ARTICLE (1)
Emerging Technologies
A series of technological innovations that could change the computer industry
Moore’s Law has just recently celebrated its 40th Anniversary butconsequently it wasn’t all good news for the computer industry. There are a lot of questions doubting if the once thriving and most enjoyed technological conquest would continue beyond the 21st Century. Whether this is mere assumption or not, still, it sounds like a debacle especially when there is no foreseeable replacement to fill this gap. Moore’s Law is a core ingredient to the evolution of the computer industry; however, the technology behind Moore’s Law is now considered obsolete and could no longer handle the capacity of the present standards of the ever-growing computer industry. It is already predicted that transistors in computer chips will jump from 1.7 billion to 10 billion by the year 2012.
Circuitry congestion is becoming a dilemma and threatening the growth of the existing silicon-based digital economy. Technical problems such as heat build up, electrical currents leakage, crosstalk between wires, electrical resistance, traffic jam, data traffic bottlenecks between multiple processors within individual computers are now a major impasse; even the copper wires can no longer keep-up with the pace of speed, only, emerging technology could be the solution.
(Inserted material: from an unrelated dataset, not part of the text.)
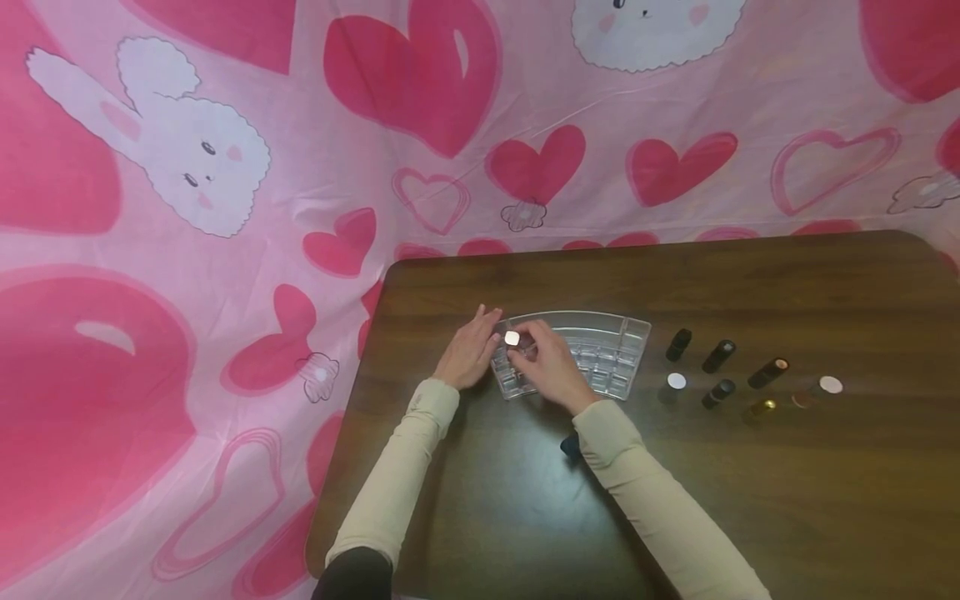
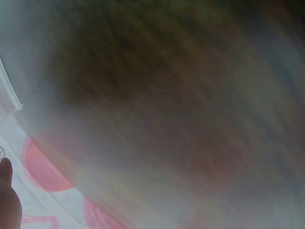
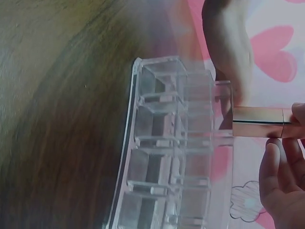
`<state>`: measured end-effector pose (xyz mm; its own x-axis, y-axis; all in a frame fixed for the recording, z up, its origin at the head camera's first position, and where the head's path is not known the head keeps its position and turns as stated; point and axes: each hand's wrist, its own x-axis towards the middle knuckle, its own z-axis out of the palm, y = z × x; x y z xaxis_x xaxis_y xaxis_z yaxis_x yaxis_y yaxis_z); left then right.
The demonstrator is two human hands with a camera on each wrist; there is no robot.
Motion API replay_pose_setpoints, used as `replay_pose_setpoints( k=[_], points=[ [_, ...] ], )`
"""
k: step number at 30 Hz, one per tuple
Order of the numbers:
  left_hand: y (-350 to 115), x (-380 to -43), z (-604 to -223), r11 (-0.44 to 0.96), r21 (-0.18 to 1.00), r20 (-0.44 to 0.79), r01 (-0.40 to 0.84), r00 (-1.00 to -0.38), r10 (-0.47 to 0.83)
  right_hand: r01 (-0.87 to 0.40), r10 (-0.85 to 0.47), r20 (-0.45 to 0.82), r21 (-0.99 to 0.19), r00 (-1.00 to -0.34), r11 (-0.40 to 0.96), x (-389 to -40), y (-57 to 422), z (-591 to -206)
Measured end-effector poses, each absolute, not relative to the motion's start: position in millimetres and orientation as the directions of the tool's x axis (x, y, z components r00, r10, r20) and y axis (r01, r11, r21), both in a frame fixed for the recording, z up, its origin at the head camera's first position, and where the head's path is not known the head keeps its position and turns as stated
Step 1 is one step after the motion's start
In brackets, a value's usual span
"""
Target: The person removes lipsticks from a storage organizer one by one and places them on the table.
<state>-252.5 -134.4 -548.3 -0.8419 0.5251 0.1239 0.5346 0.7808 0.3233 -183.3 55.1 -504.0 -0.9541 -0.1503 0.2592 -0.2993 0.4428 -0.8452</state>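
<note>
My right hand [image 1: 551, 367] pinches a shiny rose-gold lipstick tube [image 3: 257, 121] between thumb and fingers, over the left part of a clear multi-compartment organizer [image 1: 636, 342]. In the head view its bright square end faces up. At the organizer's left end is my left hand [image 1: 467, 350], fingers extended along that side. Small square compartments [image 3: 155, 124] line the organizer in the right wrist view, beside the tube. The left wrist view is mostly blurred, with a fingertip [image 2: 5, 171] at its lower left.
To the right on the brown table [image 1: 825, 500] stand several tubes: black ones [image 1: 719, 356], a gold one [image 1: 761, 409] and pale-topped ones [image 1: 676, 382]. A dark object [image 1: 571, 447] lies partly behind my right forearm. Pink heart-print cloth [image 1: 187, 333] hangs behind and left.
</note>
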Motion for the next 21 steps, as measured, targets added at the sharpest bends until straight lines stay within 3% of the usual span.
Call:
replay_pose_setpoints(
  k=[21],
  points=[
    [-134, -250, -545, 0.82, 0.23, 0.067, 0.523, -0.85, 0.523, -0.328, -0.096, 0.321, -0.823, -0.942, 0.465, -174, 94, -491]
  ],
)
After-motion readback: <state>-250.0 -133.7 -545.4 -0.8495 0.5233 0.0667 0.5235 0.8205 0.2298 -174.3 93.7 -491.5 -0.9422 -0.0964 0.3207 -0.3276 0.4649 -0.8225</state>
Quantum Wires as a result of nanotechnology are coming, and there is also Silicon Photonics, which would use laser beams in computer chips instead of copper, to remove among other things the barrier of speed and congestion. The Universal Memory is another development for celebration with its ultra-dense data storage capability flash memory in digital cameras and computer hard drives will be history. However, as a quick solution Intel has resorted to Double Gate Transistors to extend Moore’s Law before new technology is introduced.